5.  Excellent training and standard work

She went through the regular questions.  Everything was on their new computer system.   No paper records, only electronic records.  Very well done I thought.

She took a little time with the system (just a few seconds) and apologized since she was new.  “How new?”, I asked.   “Oh, I just started on Monday.”  Well, obviously they had standardized the work and training for her, because she was very efficient.  She then took my blood pressure, pulse, temperature, etc.   Everything went into the computer.   Then she said, “The doctor will be right in.”     So I picked up my smartphone to check my email, and before I had a chance to read one e-mail, I heard the doctor outside the room.   Then a slight knock, and there he was.  Wow… No waiting for the doctor.

6.  No rework

The doctor already had all of my information in his computer.   Everything done so far; my weight, my blood pressure, the questions I had answered, etc. ….they were all on his screen.

7.  Connected to Suppliers

When I asked my doctor for a refill on my prescription.   He said with a smile… “This is the part I love!”   He clicked a few buttons, and said, “There… it is sent to your pharmacy.”    Literally in a matter of seconds my prescription was sent to the pharmacy.

8.  Focus on the customer

My doctor spent nearly the whole visit dealing with me.  He went over everything connected to my health.  My family life, my exercise routine, my diet, yes… even my sex life.

9.  No waste

As the visit neared the end.  He said, “we are trying something new.”   Your billing is all handled in the room.   So after he left, a member of the office staff came in immediately to the room and went over the final bill and co-pays.   Everything was completed in a few seconds, and I was free to go.
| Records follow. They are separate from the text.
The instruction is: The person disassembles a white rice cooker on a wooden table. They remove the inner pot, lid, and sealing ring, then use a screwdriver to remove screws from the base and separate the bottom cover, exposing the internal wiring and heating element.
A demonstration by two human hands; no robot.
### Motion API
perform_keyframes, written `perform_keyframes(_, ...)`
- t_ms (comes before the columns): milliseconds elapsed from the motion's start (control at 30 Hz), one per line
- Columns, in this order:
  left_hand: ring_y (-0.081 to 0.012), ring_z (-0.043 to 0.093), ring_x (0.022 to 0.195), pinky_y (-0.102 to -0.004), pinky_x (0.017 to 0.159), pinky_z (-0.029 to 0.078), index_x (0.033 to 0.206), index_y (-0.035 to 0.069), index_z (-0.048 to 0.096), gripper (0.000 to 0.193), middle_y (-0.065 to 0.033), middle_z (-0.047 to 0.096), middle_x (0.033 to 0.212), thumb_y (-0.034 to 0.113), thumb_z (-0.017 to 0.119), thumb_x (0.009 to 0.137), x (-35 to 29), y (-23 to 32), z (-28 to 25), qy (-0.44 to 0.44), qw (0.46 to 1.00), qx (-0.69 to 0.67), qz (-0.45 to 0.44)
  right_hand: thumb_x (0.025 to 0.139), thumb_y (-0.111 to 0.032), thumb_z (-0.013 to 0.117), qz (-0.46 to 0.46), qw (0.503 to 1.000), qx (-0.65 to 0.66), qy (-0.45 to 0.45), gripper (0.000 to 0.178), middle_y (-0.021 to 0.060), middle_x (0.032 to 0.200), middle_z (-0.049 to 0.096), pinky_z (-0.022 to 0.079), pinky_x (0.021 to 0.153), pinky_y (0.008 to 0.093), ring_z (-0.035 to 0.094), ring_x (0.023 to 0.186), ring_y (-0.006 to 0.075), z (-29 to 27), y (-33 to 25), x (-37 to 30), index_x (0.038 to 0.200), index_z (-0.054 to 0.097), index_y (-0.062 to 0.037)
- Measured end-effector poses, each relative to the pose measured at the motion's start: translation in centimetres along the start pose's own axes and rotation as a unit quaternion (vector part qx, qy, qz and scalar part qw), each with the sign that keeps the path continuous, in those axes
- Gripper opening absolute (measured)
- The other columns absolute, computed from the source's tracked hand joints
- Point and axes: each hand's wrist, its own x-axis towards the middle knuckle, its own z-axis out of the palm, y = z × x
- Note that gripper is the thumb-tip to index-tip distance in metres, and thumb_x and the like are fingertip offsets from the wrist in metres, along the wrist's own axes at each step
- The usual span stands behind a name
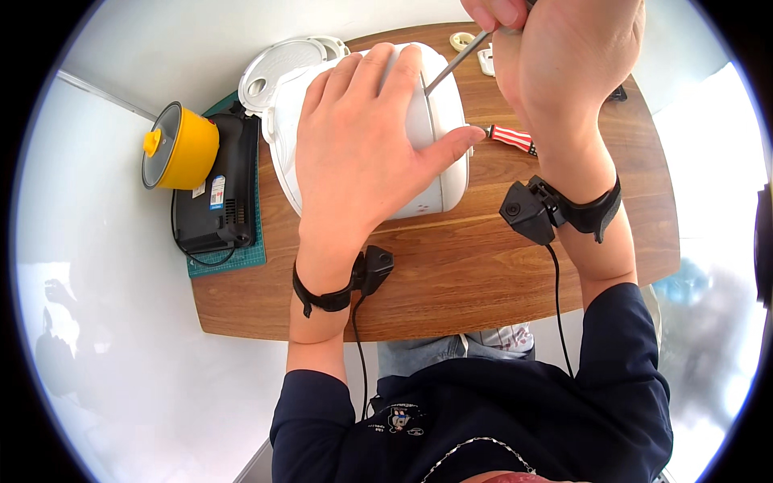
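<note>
A blue-and-white sticker [217,193] on a black device [237,153], left in the frame, carries print too small to read; pinkish marks [423,208] dot the near side of a white appliance [451,113], and a printed figure [398,419] with tiny lettering decorates the dark shirt [499,402]. The appliance sits at upper centre, on a wooden counter [451,266]. The left hand [362,137] lies palm down over it, fingers and thumb spread; the right hand [555,60], upper right, partly cut off by the frame, pinches a metal shaft [459,60] whose tip meets the appliance's seam. Wood shows between the appliance and the counter's near edge, which curves across the middle of the frame, and again right of the right wrist. At left, a green mat [241,262] lies under the black device, a yellow pot [193,149] overlapping the device. A white lid [282,68] adjoins the appliance at upper left. A red-striped handle [513,138] lies near the left thumb, close by the right forearm; a cream ring [461,40] and white part [486,60] lie above it.
</note>
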Motion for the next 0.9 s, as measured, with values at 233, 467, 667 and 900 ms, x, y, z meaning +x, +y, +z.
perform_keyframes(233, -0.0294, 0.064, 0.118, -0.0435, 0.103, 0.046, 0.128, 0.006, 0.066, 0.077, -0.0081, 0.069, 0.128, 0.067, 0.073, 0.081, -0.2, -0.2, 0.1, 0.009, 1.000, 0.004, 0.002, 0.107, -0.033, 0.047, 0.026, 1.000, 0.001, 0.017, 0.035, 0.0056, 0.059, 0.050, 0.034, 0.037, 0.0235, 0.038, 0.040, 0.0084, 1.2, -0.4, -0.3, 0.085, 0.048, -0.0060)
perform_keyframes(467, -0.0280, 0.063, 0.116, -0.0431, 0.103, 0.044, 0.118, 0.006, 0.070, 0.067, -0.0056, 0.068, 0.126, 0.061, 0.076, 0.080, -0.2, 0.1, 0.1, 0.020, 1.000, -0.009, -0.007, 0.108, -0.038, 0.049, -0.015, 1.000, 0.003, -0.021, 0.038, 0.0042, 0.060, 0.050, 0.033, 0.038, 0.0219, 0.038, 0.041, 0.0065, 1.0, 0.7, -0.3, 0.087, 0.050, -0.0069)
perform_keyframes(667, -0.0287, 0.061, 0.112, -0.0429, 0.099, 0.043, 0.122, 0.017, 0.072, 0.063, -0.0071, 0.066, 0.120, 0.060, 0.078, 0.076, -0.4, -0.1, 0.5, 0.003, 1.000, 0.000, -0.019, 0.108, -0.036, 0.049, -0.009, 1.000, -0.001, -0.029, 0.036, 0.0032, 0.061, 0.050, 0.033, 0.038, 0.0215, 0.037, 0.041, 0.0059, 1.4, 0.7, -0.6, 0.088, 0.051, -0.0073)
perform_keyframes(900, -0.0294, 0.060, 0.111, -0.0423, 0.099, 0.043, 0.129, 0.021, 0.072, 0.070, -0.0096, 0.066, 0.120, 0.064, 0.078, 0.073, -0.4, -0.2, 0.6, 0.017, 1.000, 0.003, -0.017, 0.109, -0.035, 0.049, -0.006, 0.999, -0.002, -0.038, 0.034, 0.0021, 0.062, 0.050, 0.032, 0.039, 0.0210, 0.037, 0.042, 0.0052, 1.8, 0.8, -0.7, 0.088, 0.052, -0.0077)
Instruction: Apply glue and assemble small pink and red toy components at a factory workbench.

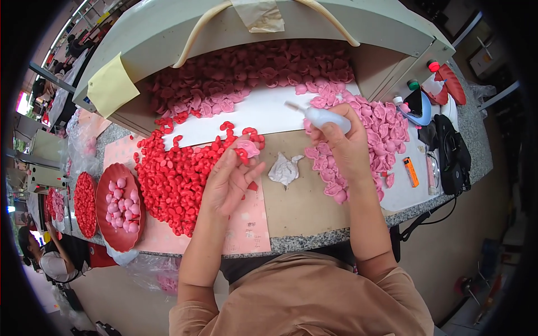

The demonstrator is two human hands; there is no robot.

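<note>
My left hand [226, 180] pinches a small pink shell-shaped piece [248, 147] together with a glossy red piece [241, 155] at its fingertips. My right hand [348, 150] is wrapped round a translucent squeeze bottle [329, 118], whose thin nozzle points up and left. A large heap of small red pieces [171, 185] spreads beside my left forearm. Near my right hand lies a pile of pink shell-shaped pieces [386, 131]. Between my hands, a crumpled white tissue [284, 169] rests on the brown work surface [291, 215].
A grey hooded box [314, 25] arches over the far side, with many pink pieces [252, 64] inside. At left stands a red dish [120, 242] of pink balls. An orange lighter [411, 172] and a black bag [453, 154] lie at right. Another person [53, 260] sits far left.
</note>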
10.  Total customer experience across the value stream.

I had to know… was my prescription really ready?  Will the pharmacy be as efficient?  So I went directly to the pharmacy after the appointment.  And yes.   The pharmacist had the prescription waiting for me.  And when he saw me come in, he brought my prescription to the front counter.  I was in and out of the pharmacy in a matter of 5 minutes.

So LEAN in Healthcare can make a huge difference in patient experience.   Congratulations to Dr. Terrence Wright and the staff of his office.